### WHAT TO PRODUCE
Every single line below has to be printed once more, exactly.

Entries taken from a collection

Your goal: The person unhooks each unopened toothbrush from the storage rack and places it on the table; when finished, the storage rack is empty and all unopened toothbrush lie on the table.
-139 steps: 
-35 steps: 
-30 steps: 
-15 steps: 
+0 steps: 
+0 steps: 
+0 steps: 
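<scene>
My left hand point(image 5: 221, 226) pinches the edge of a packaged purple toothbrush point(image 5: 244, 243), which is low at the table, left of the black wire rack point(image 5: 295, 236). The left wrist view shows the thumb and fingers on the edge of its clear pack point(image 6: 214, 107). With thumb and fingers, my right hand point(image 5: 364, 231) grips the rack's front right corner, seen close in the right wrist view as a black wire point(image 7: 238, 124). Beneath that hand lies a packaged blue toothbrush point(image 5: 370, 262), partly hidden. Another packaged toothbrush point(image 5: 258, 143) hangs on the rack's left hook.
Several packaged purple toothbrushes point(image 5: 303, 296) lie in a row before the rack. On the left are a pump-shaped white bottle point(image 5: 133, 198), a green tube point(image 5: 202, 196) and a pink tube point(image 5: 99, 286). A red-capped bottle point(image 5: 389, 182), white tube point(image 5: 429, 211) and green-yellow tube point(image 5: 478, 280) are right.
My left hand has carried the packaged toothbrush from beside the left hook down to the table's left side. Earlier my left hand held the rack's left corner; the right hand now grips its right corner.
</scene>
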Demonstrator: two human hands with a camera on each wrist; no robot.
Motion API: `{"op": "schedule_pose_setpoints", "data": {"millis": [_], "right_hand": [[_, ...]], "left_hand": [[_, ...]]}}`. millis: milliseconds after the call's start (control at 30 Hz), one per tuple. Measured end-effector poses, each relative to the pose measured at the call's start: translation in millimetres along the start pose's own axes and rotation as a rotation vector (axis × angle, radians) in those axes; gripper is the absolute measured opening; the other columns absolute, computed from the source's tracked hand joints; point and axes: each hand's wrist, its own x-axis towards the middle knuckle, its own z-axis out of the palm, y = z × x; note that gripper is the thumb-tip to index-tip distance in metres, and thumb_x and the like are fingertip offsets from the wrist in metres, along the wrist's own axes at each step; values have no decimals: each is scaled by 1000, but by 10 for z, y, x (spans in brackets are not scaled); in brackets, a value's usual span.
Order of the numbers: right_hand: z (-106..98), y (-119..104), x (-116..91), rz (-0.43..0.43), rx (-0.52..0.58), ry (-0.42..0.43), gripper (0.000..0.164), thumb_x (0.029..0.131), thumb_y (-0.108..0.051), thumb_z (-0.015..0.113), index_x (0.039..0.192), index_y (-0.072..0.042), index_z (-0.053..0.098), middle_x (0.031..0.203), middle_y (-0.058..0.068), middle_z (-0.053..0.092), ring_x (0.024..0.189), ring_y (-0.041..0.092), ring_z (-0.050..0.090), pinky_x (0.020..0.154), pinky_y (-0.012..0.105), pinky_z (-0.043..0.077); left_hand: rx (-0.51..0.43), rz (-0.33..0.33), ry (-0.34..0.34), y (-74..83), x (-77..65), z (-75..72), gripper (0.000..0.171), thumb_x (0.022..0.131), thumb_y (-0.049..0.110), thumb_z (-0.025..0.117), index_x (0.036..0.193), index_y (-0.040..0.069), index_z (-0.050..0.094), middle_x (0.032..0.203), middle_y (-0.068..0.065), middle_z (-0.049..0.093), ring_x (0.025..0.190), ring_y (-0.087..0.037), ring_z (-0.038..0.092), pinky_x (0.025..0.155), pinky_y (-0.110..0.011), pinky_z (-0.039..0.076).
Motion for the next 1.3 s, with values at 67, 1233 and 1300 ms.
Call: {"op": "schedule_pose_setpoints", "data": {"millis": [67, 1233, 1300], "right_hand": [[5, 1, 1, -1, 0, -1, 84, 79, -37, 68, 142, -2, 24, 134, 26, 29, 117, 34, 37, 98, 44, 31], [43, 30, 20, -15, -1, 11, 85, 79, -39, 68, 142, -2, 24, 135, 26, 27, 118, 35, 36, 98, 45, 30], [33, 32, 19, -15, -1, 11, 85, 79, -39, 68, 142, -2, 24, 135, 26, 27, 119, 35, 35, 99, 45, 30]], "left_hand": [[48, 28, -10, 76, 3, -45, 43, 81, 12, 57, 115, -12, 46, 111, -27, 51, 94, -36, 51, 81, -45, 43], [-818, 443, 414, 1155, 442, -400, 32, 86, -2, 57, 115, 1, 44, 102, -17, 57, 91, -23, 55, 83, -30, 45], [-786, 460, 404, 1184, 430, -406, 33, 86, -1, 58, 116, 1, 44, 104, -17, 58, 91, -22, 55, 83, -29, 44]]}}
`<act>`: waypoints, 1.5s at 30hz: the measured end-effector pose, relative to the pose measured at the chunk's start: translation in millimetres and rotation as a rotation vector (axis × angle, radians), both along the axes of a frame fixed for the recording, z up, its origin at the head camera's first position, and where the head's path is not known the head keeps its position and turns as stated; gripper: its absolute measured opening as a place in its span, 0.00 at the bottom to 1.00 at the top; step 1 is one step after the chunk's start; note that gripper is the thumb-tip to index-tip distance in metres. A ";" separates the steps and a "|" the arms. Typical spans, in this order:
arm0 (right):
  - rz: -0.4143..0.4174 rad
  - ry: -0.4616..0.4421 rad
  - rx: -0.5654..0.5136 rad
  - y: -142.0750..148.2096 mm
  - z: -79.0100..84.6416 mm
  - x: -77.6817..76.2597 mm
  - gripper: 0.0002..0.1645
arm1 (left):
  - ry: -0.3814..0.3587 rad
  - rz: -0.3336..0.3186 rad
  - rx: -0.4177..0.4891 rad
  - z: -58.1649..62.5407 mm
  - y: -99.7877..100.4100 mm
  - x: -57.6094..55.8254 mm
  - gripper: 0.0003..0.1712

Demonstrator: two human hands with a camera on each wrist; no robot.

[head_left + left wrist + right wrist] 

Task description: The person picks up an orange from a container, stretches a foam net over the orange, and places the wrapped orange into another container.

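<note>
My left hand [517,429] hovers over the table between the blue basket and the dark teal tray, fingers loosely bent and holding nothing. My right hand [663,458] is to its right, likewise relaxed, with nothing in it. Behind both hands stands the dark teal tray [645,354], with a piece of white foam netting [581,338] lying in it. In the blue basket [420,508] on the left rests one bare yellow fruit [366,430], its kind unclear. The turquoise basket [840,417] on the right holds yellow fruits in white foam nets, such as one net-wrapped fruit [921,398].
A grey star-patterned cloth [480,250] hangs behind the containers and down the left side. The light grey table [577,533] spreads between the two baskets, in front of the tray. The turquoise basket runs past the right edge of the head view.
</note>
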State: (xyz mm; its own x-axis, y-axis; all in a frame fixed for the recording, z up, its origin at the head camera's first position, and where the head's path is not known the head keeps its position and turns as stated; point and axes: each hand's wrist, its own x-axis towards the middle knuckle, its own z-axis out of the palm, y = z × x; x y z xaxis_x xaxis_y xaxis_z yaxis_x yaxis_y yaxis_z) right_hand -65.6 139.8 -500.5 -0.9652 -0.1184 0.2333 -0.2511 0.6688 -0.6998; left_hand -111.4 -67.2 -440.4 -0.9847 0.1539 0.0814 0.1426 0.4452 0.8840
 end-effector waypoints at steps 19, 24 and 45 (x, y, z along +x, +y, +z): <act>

### RESPONSE
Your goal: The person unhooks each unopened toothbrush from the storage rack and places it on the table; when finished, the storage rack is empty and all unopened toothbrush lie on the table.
-139 steps: 
-35 steps: 
-30 steps: 
-15 steps: 
+0 steps: 
+0 steps: 
+0 steps: 
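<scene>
My left hand point(image 5: 221, 226) pinches the edge of a packaged purple toothbrush point(image 5: 244, 243), which is low at the table, left of the black wire rack point(image 5: 295, 236). The left wrist view shows the thumb and fingers on the edge of its clear pack point(image 6: 214, 107). With thumb and fingers, my right hand point(image 5: 364, 231) grips the rack's front right corner, seen close in the right wrist view as a black wire point(image 7: 238, 124). Beneath that hand lies a packaged blue toothbrush point(image 5: 370, 262), partly hidden. Another packaged toothbrush point(image 5: 258, 143) hangs on the rack's left hook.
Several packaged purple toothbrushes point(image 5: 303, 296) lie in a row before the rack. On the left are a pump-shaped white bottle point(image 5: 133, 198), a green tube point(image 5: 202, 196) and a pink tube point(image 5: 99, 286). A red-capped bottle point(image 5: 389, 182), white tube point(image 5: 429, 211) and green-yellow tube point(image 5: 478, 280) are right.
My left hand has carried the packaged toothbrush from beside the left hook down to the table's left side. Earlier my left hand held the rack's left corner; the right hand now grips its right corner.
</scene>
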Demonstrator: two human hands with a camera on each wrist; no robot.
Motion API: `{"op": "schedule_pose_setpoints", "data": {"millis": [_], "right_hand": [[_, ...]], "left_hand": [[_, ...]]}}`. millis: milliseconds after the call's start (control at 30 Hz), one per tuple. Measured end-effector poses, each relative to the pose measured at the call's start: translation in millimetres along the start pose's own axes and rotation as a rotation vector (axis × angle, radians) in those axes; gripper is the absolute measured opening; the other columns absolute, computed from the source's tracked hand joints; point and axes: each hand's wrist, its own x-axis towards the middle knuckle, its own z-axis out of the palm, y = z × x; note that gripper is the thumb-tip to index-tip distance in metres, and thumb_x and the like are fingertip offsets from the wrist in metres, along the wrist's own axes at each step; values have no decimals: each is scaled by 1000, but by 10 for z, y, x (spans in brackets are not scaled); in brackets, a value's usual span.
Order of the numbers: right_hand: z (-106..98), y (-119..104), x (-116..91), rz (-0.43..0.43), rx (-0.52..0.58), ry (-0.42..0.43), gripper (0.000..0.164), thumb_x (0.029..0.131), thumb_y (-0.108..0.051), thumb_z (-0.015..0.113), index_x (0.039..0.192), index_y (-0.072..0.042), index_z (-0.053..0.098), middle_x (0.031..0.203), middle_y (-0.058..0.068), middle_z (-0.053..0.092), ring_x (0.024..0.189), ring_y (-0.041..0.092), ring_z (-0.050..0.090), pinky_x (0.020..0.154), pinky_y (-0.012..0.105), pinky_z (-0.043..0.077); left_hand: rx (-0.51..0.43), rz (-0.33..0.33), ry (-0.34..0.34), y (-74..83), x (-77..65), z (-75..72), gripper (0.000..0.171), thumb_x (0.022..0.131), thumb_y (-0.049..0.110), thumb_z (-0.025..0.117), index_x (0.036..0.193), index_y (-0.040..0.069), index_z (-0.050..0.094), middle_x (0.032..0.203), middle_y (-0.068..0.065), middle_z (-0.049..0.093), ring_x (0.025..0.190), ring_y (-0.087..0.037), ring_z (-0.038..0.092), pinky_x (0.025..0.155), pinky_y (-0.110..0.011), pinky_z (-0.039..0.076).
Motion for the next 1.3 s, with values at 67, 1233 and 1300 ms.
Call: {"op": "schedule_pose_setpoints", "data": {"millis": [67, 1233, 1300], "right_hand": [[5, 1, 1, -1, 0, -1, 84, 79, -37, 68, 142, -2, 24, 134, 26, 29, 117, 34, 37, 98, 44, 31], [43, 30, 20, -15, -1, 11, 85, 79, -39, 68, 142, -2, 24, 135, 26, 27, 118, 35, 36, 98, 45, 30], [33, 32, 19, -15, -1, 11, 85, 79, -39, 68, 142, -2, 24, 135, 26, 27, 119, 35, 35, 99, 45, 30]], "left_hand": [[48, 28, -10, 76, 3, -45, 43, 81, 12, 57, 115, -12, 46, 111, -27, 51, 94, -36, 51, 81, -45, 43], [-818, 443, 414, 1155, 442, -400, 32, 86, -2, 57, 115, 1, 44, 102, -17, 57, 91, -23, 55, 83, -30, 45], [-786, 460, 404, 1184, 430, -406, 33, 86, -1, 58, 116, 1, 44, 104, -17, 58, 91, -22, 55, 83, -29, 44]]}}
`<act>`: waypoints, 1.5s at 30hz: the measured end-effector pose, relative to the pose measured at the chunk's start: translation in millimetres and rotation as a rotation vector (axis × angle, radians), both along the axes of a frame fixed for the recording, z up, its origin at the head camera's first position, and where the head's path is not known the head keeps its position and turns as stated; gripper: its absolute measured opening as a place in its span, 0.00 at the bottom to 1.00 at the top; step 1 is one step after the chunk's start; note that gripper is the thumb-tip to index-tip distance in metres. A ";" separates the steps and a "|" the arms. Typical spans, in this order:
arm0 (right):
  - rz: -0.4143..0.4174 rad
  - ry: -0.4616..0.4421 rad
  - rx: -0.5654..0.5136 rad
  - y: -142.0750..148.2096 mm
  - z: -79.0100..84.6416 mm
  - x: -77.6817..76.2597 mm
  - gripper: 0.0002..0.1645
arm1 (left):
  - ry: -0.3814..0.3587 rad
  - rz: -0.3336..0.3186 rad
  - rx: -0.4177..0.4891 rad
  - z: -58.1649..62.5407 mm
  - y: -99.7877..100.4100 mm
  - x: -57.6094..55.8254 mm
  - gripper: 0.0003..0.1712

Demonstrator: two human hands with a camera on each wrist; no robot.

[head_left + left wrist + right wrist] 

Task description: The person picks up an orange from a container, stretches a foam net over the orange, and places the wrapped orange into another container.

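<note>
My left hand [517,429] hovers over the table between the blue basket and the dark teal tray, fingers loosely bent and holding nothing. My right hand [663,458] is to its right, likewise relaxed, with nothing in it. Behind both hands stands the dark teal tray [645,354], with a piece of white foam netting [581,338] lying in it. In the blue basket [420,508] on the left rests one bare yellow fruit [366,430], its kind unclear. The turquoise basket [840,417] on the right holds yellow fruits in white foam nets, such as one net-wrapped fruit [921,398].
A grey star-patterned cloth [480,250] hangs behind the containers and down the left side. The light grey table [577,533] spreads between the two baskets, in front of the tray. The turquoise basket runs past the right edge of the head view.
</note>
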State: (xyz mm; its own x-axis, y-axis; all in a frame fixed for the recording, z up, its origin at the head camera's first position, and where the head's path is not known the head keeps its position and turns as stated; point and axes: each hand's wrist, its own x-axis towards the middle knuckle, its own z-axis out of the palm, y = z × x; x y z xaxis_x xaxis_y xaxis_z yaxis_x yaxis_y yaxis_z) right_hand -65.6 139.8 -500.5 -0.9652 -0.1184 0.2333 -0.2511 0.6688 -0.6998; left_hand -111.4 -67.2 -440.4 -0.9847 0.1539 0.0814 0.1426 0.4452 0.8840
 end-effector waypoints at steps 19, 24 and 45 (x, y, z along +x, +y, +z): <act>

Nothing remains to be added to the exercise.